Happy Thursday, I hope you make a fantastic genealogy discovery today!

 

Author: thegenealogygirl

I'm a girl who loves genealogy. Let me tell you about it.

13 thoughts on “Unraveling the John Boles Mystery – Conclusion

  1. Fascinating! My grandparents William and Jane Boles came to Canada for a better life, leaving the coal mines of Holytown. Thank you for shedding some light on this branch of our family. Sheila

    • Thank you Sheila! I love the story of your William’s parents. I feel like they were so brave to send their surviving children off to Canada for a better life. I hope it was better, I seem to recall that William was mining in Canada as well, is that correct?

  2. Great post. So many of our ancestors immigrated to find greater opportunity and many of them found it. Your thoughts about South Africa are so thoughtful. Every time we move up the economic ladder, it’s likely at the expense of someone else. Of course, South Africa’s system, like American slavery, was particularly heinous. We can hope we have learned what oppression and prejudice do to all members of a society.
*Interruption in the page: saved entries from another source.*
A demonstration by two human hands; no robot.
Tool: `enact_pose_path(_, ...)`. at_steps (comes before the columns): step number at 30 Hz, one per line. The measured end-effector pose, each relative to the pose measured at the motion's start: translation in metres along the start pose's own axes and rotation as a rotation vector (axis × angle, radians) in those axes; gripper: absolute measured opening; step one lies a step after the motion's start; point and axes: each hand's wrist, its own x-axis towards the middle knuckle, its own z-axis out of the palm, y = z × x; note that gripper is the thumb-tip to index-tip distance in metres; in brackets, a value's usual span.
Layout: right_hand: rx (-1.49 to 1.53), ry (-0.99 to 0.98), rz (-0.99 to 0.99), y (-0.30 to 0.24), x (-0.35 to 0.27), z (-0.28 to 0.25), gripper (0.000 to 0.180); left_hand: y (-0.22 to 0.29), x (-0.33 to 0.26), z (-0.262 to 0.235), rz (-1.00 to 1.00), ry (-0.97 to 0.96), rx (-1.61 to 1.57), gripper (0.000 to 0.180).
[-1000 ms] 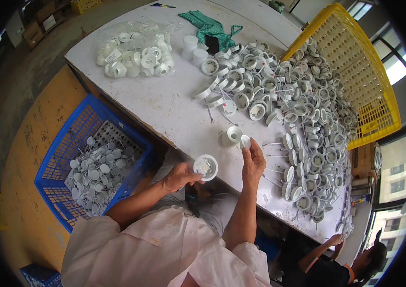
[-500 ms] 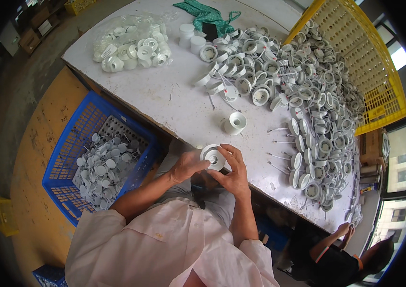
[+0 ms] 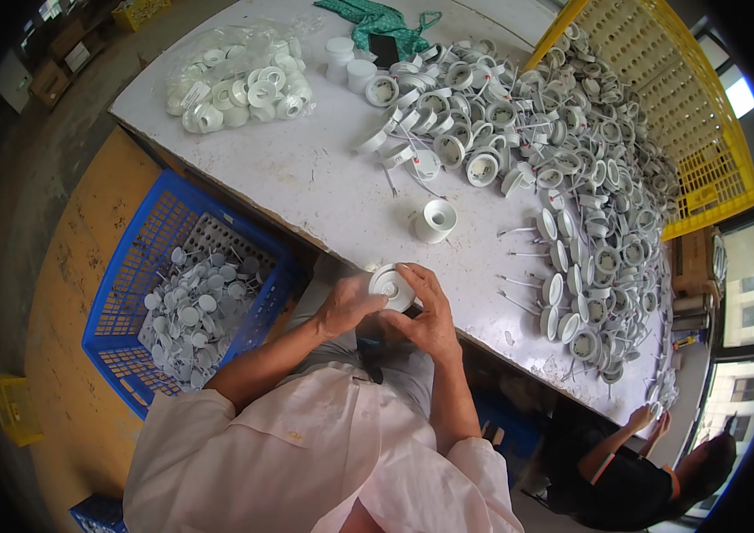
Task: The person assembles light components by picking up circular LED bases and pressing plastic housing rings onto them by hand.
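At the table's front edge I hold a white round lamp housing (image 3: 389,281) between both hands, its hollow side facing up. My left hand (image 3: 349,306) grips its left side, with the thumb at the lower rim. My right hand (image 3: 428,318) curls round the right side, fingers over the far rim and thumb below. On the table just beyond stands a white cup-shaped housing (image 3: 438,215) with a round hole in its top. Farther back and to the right lies a large heap of white ring-shaped lamp parts (image 3: 501,115), several with thin wires.
A blue crate (image 3: 115,293) at left holds white discs with stems (image 3: 189,315). Clear bag of white cups (image 3: 244,84), two white jars (image 3: 339,55), dark phone (image 3: 384,51) and green cloth (image 3: 395,22) lie at back. A yellow crate (image 3: 706,115) tilts right; a co-worker (image 3: 617,480) sits lower right.
My hands and the lamp housing have shifted slightly up and left. The housing has tilted a little, and my right fingers lie farther over its rim.
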Motion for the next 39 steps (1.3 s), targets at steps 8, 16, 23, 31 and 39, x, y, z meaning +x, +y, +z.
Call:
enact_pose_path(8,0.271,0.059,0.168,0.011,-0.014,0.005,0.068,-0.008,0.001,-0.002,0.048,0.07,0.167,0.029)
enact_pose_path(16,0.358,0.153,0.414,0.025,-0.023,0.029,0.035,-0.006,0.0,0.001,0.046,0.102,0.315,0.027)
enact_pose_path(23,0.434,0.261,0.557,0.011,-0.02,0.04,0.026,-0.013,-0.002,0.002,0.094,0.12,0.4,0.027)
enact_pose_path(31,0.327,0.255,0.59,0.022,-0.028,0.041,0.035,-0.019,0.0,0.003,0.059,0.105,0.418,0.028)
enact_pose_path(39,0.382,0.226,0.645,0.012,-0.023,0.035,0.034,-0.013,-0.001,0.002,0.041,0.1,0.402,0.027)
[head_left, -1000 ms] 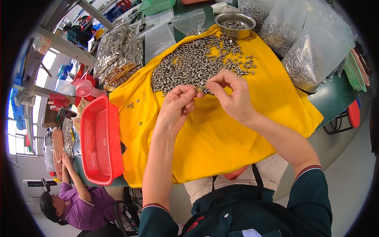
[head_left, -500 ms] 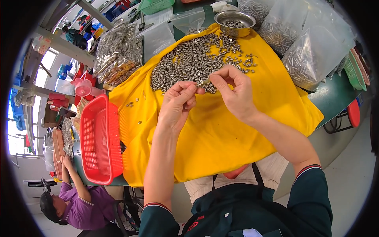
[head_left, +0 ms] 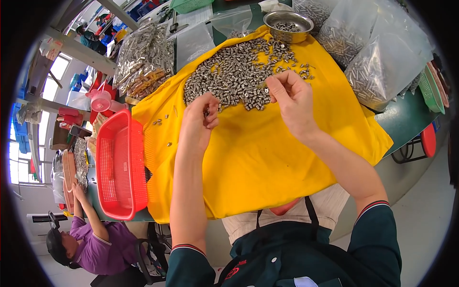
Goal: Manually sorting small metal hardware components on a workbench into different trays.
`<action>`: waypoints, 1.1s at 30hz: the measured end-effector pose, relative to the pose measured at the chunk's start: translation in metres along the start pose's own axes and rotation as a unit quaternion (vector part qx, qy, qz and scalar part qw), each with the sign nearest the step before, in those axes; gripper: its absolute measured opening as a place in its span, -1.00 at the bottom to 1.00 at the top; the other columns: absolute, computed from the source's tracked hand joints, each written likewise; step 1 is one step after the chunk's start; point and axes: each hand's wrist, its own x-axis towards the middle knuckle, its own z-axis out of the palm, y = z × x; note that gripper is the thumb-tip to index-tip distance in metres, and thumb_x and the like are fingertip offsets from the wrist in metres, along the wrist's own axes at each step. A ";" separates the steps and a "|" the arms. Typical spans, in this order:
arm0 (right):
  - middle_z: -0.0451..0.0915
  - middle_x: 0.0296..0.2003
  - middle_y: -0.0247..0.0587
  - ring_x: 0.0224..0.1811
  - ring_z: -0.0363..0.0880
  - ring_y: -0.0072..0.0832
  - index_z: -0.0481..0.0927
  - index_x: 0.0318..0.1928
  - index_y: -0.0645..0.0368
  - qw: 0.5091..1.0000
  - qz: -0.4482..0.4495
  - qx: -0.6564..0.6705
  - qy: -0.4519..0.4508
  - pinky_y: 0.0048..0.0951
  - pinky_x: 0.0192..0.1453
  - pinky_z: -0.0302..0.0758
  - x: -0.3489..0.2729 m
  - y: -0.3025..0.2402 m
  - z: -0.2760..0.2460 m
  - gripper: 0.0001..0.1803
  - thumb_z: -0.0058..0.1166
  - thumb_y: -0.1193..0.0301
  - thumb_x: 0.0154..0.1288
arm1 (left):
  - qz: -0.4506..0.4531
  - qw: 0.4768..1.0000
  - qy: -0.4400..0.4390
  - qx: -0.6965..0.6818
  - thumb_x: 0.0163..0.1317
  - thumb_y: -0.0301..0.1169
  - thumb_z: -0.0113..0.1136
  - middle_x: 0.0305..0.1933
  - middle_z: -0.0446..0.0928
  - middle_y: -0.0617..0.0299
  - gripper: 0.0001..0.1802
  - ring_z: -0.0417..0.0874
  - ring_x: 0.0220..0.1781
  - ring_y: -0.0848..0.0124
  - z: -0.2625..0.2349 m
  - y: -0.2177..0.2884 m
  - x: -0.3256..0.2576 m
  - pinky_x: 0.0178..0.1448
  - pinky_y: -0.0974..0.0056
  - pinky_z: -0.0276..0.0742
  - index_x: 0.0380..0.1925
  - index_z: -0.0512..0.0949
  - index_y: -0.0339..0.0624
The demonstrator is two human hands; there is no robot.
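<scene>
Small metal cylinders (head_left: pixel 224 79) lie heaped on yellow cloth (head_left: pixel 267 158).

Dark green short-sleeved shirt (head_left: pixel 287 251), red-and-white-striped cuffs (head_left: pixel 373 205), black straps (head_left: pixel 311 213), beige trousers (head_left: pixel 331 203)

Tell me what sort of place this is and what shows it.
Probably a factory workshop: a heap of small metal parts lies on a yellow cloth, clear bags of metal pieces sit to its right, and another person sits at the left.

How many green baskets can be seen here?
2: one basket at the top, left of the bowl; another basket at the far right. Others may be hidden.
</scene>
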 end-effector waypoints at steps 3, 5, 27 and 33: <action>0.38 -0.63 -0.52 -0.59 0.22 -0.81 0.47 -0.49 0.22 1.000 0.004 -0.008 -0.007 -0.72 -0.53 0.21 0.000 0.001 -0.001 -0.86 0.07 0.43 0.15 | 0.107 0.900 0.128 0.402 -0.04 -0.45 0.18 -0.64 0.36 0.35 -0.87 0.19 -0.67 0.56 0.004 -0.006 0.002 -0.56 0.49 0.09 -0.58 0.47 -0.28; 0.39 -0.62 -0.51 -0.59 0.24 -0.81 0.47 -0.48 0.23 1.000 0.002 -0.009 -0.007 -0.71 -0.52 0.22 -0.001 -0.002 0.000 -0.86 0.07 0.43 0.15 | 0.136 0.775 0.163 0.596 -0.06 -0.44 0.21 -0.74 0.29 0.34 -0.84 0.22 -0.69 0.57 0.006 -0.010 0.000 -0.57 0.43 0.13 -0.60 0.50 -0.32; 0.47 -0.58 -0.39 -0.54 0.35 -0.71 0.47 -0.49 0.23 0.991 -0.065 -0.050 -0.105 -0.65 -0.45 0.30 -0.007 -0.006 0.002 -0.89 0.09 0.48 0.10 | -0.078 0.990 -0.110 0.047 0.12 -0.45 0.12 -0.47 0.48 0.25 -0.96 0.18 -0.63 0.71 0.009 -0.012 -0.004 -0.58 0.60 0.04 -0.45 0.49 -0.16; 0.47 -0.58 -0.36 -0.55 0.35 -0.69 0.47 -0.49 0.24 0.989 -0.081 -0.063 -0.105 -0.63 -0.47 0.31 -0.007 -0.008 0.003 -0.89 0.09 0.49 0.09 | -0.068 0.990 -0.112 0.060 0.13 -0.45 0.12 -0.48 0.49 0.25 -0.95 0.21 -0.62 0.70 0.007 -0.012 -0.004 -0.57 0.59 0.06 -0.46 0.49 -0.16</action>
    • Thank you Amy. I struggle even today knowing that I benefit from horrible labor practices outside of the US where much of our goods are created. Oppression, it seems, will never be gone from the earth. We just get better at hiding it from ourselves. I wish there was a solution. I guess I will just keep doing the bits I know I can do to help. My current favorite organization to support is Days for Girls International. They are remarkable. I wish that were enough…
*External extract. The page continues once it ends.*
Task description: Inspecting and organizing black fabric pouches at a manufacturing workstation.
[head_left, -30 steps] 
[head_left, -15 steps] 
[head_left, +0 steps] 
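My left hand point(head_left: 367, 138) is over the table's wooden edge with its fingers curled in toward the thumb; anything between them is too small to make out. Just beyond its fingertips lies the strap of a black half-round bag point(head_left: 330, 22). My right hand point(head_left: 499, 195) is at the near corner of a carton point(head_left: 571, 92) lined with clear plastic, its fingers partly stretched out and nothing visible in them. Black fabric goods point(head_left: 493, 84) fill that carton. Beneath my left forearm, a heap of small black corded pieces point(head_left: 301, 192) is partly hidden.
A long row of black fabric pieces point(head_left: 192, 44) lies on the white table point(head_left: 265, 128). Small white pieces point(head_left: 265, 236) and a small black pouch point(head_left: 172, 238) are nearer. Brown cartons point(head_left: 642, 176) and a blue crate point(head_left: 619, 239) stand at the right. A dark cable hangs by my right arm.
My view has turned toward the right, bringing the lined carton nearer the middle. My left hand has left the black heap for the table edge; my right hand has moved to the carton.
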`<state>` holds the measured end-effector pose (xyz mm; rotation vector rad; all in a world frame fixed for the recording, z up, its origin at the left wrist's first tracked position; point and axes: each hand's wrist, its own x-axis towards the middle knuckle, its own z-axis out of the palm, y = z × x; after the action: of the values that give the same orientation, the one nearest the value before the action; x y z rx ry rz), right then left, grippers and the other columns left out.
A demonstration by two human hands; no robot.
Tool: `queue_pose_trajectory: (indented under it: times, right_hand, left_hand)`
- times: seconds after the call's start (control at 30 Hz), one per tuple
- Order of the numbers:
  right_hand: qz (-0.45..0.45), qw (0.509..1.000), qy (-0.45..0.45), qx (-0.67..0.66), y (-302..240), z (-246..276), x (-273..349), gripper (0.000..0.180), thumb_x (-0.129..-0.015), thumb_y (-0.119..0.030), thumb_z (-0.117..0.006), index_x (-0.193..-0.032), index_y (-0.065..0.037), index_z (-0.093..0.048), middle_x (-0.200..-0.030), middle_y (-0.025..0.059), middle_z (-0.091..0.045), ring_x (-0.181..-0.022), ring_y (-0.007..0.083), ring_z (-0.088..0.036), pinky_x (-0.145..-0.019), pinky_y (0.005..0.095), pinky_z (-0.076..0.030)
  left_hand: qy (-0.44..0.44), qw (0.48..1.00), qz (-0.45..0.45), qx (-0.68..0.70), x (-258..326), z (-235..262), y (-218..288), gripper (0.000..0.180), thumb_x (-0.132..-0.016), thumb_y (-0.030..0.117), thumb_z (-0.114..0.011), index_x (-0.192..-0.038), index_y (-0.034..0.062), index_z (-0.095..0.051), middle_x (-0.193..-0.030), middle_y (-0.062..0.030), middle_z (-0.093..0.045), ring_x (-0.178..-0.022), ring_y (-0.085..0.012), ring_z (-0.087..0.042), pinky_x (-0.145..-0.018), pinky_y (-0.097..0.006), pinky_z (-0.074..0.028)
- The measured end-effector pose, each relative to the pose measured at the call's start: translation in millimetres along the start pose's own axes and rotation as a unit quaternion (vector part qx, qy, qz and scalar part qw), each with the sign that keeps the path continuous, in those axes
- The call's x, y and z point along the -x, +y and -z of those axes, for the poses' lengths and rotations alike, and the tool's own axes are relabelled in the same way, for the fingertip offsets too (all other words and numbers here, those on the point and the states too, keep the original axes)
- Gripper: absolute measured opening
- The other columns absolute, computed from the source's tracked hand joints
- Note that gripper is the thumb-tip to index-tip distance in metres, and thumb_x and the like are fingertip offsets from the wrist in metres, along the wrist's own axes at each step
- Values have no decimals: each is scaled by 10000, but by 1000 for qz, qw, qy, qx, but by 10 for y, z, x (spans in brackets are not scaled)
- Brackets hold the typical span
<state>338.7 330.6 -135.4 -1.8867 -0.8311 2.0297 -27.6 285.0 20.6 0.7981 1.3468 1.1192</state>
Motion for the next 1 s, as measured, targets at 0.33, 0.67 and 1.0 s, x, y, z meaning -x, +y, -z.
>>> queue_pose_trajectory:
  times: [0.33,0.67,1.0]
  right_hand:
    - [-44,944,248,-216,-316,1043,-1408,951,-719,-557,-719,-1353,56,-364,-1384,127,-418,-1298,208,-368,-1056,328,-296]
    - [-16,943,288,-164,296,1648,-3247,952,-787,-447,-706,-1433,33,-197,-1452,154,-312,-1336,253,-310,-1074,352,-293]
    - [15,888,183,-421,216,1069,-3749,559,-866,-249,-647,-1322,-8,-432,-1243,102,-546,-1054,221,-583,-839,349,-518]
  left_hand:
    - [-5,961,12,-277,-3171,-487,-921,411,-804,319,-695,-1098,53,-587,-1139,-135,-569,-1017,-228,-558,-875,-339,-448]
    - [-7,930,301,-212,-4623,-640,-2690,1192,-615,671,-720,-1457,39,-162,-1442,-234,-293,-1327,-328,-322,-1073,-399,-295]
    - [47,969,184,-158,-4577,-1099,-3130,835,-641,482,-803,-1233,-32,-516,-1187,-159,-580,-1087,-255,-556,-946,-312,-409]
      • I just came home from an interfaith rally against hate. There are so many good people out there—we just need to stand up for what is right.

        • Good for you! I happen to live in a little town that is 97% LDS, the other 3% are mostly children of LDS people who just don’t attend or associate with our church anymore. We don’t have any type of interfaith anything local. We do however, have quite a few service organizations we can support in the surrounding cities. I grew up in Washington which is such a liberal and very diverse state. It’s very strange for me to live somewhere that is so homogeneous.
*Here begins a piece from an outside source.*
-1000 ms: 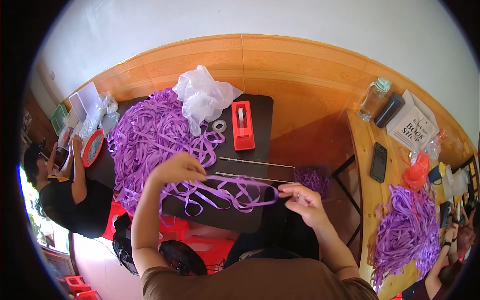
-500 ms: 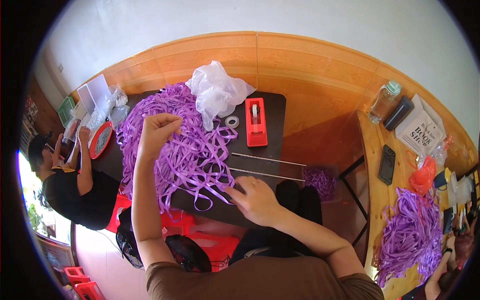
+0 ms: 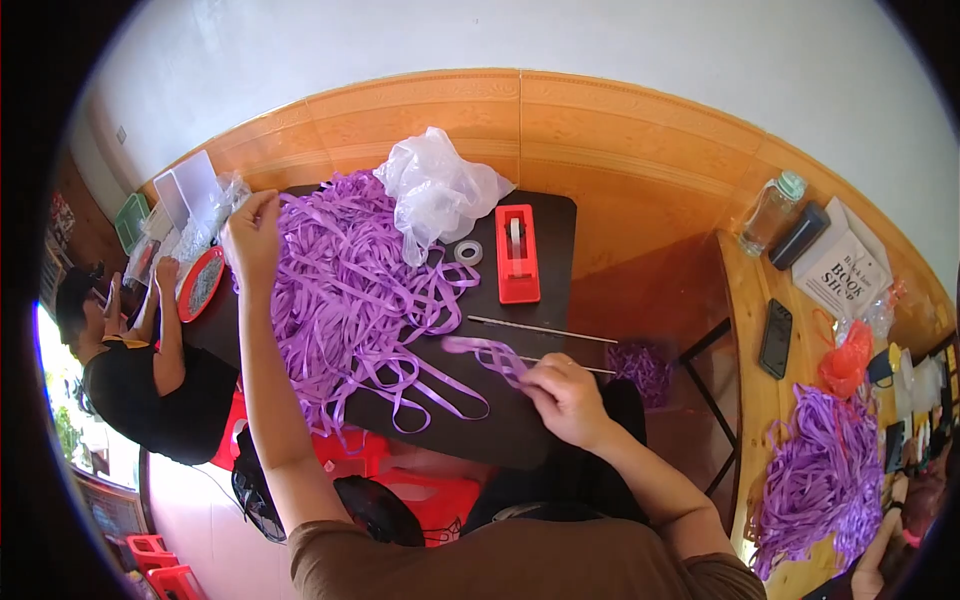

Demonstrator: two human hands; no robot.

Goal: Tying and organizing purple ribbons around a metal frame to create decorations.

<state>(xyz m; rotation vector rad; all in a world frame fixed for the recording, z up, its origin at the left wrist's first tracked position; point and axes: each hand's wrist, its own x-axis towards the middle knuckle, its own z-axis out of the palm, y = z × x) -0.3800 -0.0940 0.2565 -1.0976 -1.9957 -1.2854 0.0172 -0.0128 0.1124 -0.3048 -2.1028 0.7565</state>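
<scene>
A big tangled heap of purple ribbon [image 3: 345,290] covers much of the dark table [image 3: 555,235]. My left hand [image 3: 252,240] is raised at the heap's left side, its fingers pinched; whatever they hold is hidden. Over the table's front right part, my right hand [image 3: 568,400] is closed on a short bunch of purple ribbon [image 3: 495,355], whose loops stick out leftward, blurred at the tip. Two thin rods [image 3: 545,328] reach past the table's right edge; the nearer one is partly covered by my right hand and the bunch.
A red tape dispenser [image 3: 518,285], a tape roll [image 3: 468,252] and a white plastic bag [image 3: 440,190] lie behind. A bin of purple ribbon [image 3: 640,375] stands below the rods. A wooden table [image 3: 745,345] at right holds more ribbon and a phone [image 3: 775,338]. Another person [image 3: 165,400] sits at left.
My left hand has moved left and up, away from over the heap. My right hand has shifted right, drawing a bunch of ribbon clear of the heap's edge.
</scene>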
        • And that kind of homogeneity is hard for me to imagine.

        • Me too, and I’m here. 😉

  3. This is really interesting, and I’m glad you’ve answered one set of question. I have an uncle relatives who migrated to Africa –Rhodesia/Zimbabwe rather than SA — for a better life. He was also a miner in Scotland, but became “management” in the railways in Rhodesia. Although that country didn’t have the formal aparthied system, it was still true that white settlers improved their lot at the expense of the indigenous people. My grandmother visited her son in the early 1970s and was appalled at the way they lived and the routine, casual racism she encountered.

    • Thank you Su. I bet it was a horrible shock for your Grandmother. I don’t think I could have handled that. I know that even today I benefit from the struggle of others whether I know about it or not. How many items of clothing in my home were sewn for pennies in horrible circumstances? And the list of similar privileges goes on and on. We have done a really good job hiding the oppression but it’s still there. Sigh.

      • I feel the same way; confronted on all sides with the cheap products of virtually slave labour. And it’s so easy to ignore when we don’t actually see the people whose suffering we benefit from.

  4. What incredible information you found, Amberly! This must really help you feel closer to them. I understand what you mean about the system they entered, but in those days it was “eat or be eaten,” you know? So happy you were able to locate the right documents!